The priest will bless two candles in honor of Saint Blase.
Saint Brigid of Ireland
O holy Brigid, you became sublime through your humility, and flew on the wings of your longing for God. When you arrived in the eternal City and appeared before your Divine Spouse, wearing the crown of virginity, you kept your promise to remember those who have recourse to you. You shower grace upon the world, and multiply miracles. Intercede with Christ our God that He may save our souls. (Troparian, tone 1)
Lord, you
inspired in Saint Brigid such whole-hearted dedication to your work that she is
known as Mary of the Gael; through her intercession bless our country; may we
follow the example of her life and be united with her and the Virgin Mary in
your presence.
More on Saint Brigid here.
Formerly ex-communicated saints
Saint Joan of Arc
Saint Joan of Arc is a confusing figure for some these days. I think she’s abused by the feminists who dash-off with her story for their own agenda which runs contrary to the authentic Christian woman, Joan. If you miss the fact of Joan’s rootedness in Christ and the Church, then you miss the point of her life and work. The synthesis of the Pope’s teaching is given here.

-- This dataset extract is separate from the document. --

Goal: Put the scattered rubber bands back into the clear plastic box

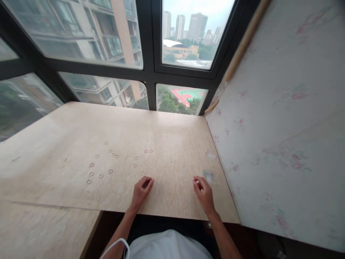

The full texts follows below.
Our catechesis
today deals with Saint Joan of Arc, one of the outstanding women of the later
Middle Ages. Raised in a religious family, Joan enjoyed mystical experiences
from an early age. At a time of crisis in the Church and of war in her native
France, she felt God’s call to a life of prayer and virginity, and to personal
engagement in the liberation of her compatriots. At the age of seventeen, Joan
began her mission among the French military forces; she sought to negotiate a
just Christian peace between the English and French, took an active part in the
siege of Orleans and witnessed the coronation of Charles VII at Rheims.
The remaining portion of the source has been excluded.